# I Prove that V is the internal direct sum of two subspaces

1. Feb 6, 2017

### Austin Chang

Let V be a vector space. If U 1 and U2 are subspaces of V s.t. U1+U2 = V and U1 and U1∩U2 = {0V}, then we say that V is the internal direct sum of U1 and U2. In this case we write V = U1⊕U2. Show that V is internal direct sum of U1 and U2if and only if every vector in V may be written uniquely in the form v1+v2 with v1∈U1 and v2∈ U2.

What does it mean to be unique? Does it matter if it is unique?

2. Feb 6, 2017

### andrewkirk

It means that for any vector $u\in V$, if $w_1+w_2=u=v_1+v_2$, for $w_1,v_1\in U_1$ and $w_2,v_2\in U_2$, then $v_1=w_1$ and $v_2=w_2$.

Yes, the uniqueness matters. If the two subspaces overlap, there is more than one way of writing a vector in $V$ as a sum of two vectors one from each subspace. And vice versa, if the representation as a sum is not unique, the two subspaces must overlap.

3. Feb 6, 2017

### Austin Chang

So for your example if it was not unique U2 = U1 and you can write w1 in U2 and w2 in U1? therefore w2+w1 is not unique anymore because the same things came from different subspaces?

4. Feb 6, 2017

### Stephen Tashi

Perhaps an example of non-uniqueness will make this clear. You can represent 12 as the product of two factors $12 = x_1 x_2$ but the two factors are not unique since they and be chosen to have various different values - e.g. (12)(1), (4)(3), (2)(6) etc.

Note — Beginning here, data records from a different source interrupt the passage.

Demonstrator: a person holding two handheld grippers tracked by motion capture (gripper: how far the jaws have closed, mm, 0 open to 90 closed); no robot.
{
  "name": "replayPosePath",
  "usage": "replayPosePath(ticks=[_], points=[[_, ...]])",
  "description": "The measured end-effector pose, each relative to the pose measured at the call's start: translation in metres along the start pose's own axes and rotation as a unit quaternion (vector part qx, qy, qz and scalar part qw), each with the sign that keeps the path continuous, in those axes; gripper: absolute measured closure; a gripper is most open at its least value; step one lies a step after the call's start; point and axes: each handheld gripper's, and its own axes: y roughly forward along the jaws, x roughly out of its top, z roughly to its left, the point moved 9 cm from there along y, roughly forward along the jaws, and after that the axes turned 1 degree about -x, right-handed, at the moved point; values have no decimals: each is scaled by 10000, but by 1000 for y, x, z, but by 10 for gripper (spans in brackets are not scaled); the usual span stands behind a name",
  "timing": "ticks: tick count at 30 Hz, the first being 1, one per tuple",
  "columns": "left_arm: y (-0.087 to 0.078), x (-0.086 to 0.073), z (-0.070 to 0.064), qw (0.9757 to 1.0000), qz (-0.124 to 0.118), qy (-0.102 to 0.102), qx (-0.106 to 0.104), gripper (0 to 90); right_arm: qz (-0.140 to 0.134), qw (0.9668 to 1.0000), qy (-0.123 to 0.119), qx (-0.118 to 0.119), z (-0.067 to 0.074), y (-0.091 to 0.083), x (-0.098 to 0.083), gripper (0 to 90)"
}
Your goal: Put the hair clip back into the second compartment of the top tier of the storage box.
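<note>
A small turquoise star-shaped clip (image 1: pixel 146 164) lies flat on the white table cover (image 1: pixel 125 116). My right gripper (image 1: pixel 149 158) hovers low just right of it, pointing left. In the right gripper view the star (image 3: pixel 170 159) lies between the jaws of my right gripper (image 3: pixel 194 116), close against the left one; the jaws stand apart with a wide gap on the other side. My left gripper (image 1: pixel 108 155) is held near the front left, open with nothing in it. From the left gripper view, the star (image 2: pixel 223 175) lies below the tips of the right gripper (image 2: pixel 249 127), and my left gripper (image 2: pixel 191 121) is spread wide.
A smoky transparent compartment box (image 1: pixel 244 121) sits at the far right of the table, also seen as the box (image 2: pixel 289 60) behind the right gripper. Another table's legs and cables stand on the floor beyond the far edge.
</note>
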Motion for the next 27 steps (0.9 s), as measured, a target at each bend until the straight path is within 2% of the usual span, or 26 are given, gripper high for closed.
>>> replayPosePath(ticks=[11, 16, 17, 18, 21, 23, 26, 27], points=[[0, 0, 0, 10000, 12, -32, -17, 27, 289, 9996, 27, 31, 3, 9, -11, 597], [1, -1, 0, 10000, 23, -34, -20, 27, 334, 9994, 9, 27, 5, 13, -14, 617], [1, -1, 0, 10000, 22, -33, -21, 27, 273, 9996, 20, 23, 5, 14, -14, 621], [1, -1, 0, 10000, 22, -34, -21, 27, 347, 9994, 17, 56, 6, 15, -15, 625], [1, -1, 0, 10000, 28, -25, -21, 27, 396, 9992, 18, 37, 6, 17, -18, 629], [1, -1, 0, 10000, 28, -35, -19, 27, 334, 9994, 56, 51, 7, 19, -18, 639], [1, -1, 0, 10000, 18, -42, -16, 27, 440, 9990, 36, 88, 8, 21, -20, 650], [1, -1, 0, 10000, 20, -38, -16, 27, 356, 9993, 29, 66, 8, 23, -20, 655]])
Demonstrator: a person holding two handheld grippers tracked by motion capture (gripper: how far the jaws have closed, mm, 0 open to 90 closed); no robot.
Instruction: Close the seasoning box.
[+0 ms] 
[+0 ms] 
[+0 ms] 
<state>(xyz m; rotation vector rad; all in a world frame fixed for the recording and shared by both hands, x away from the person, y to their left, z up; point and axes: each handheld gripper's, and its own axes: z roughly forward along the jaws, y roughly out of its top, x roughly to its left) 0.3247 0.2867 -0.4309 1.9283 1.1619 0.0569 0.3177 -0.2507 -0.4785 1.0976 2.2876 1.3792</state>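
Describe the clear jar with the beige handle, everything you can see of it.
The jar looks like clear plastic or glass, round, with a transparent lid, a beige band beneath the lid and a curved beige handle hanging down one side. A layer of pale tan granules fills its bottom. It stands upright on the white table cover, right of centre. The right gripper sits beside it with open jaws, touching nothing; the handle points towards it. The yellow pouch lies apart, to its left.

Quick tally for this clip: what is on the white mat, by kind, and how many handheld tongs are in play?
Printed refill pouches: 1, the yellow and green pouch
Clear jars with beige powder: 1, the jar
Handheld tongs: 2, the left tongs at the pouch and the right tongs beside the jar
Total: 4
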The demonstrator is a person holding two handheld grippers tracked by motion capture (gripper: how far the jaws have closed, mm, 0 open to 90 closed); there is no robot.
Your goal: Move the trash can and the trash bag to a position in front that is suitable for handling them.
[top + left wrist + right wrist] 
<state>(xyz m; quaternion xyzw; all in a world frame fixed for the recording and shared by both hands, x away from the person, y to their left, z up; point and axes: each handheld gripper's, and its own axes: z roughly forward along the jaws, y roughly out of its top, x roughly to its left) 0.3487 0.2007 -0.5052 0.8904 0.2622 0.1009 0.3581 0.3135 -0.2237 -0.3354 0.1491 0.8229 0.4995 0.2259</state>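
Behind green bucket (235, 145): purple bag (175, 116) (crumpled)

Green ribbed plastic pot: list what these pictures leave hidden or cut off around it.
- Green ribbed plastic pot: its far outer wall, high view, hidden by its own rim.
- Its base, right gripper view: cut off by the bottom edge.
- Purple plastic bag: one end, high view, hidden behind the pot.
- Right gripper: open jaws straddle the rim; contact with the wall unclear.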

As whether uniqueness matters - that's a subjective question. Uniqueness is often a convenient property to have. For example, the rigorous approach to defining "a" zero z_1 in arithmetic would be to define it by the property that for all numbers x, z1 + x = x. It is convenient that there is a unique number, denoted by "0", that has this property. If there were several unequal zeroes, arithmetic would be more complicated.

5. Feb 6, 2017

### andrewkirk

No, that would be going too far. U2 and U1 will overlap nontrivially, but that doesn't mean they are identical. All it means that their intersection is a vector space of dimension at least 1.

6. Feb 6, 2017

### Austin Chang

Thanks!! That was a good example.

7. Feb 6, 2017

### Austin Chang

What do you mean by at least a vector space of dimension 1? I don't think I've gotten that far to understand it completely. Could you elaborate?

8. Feb 6, 2017

### andrewkirk

A vector space that is not just $\{0_V\}$.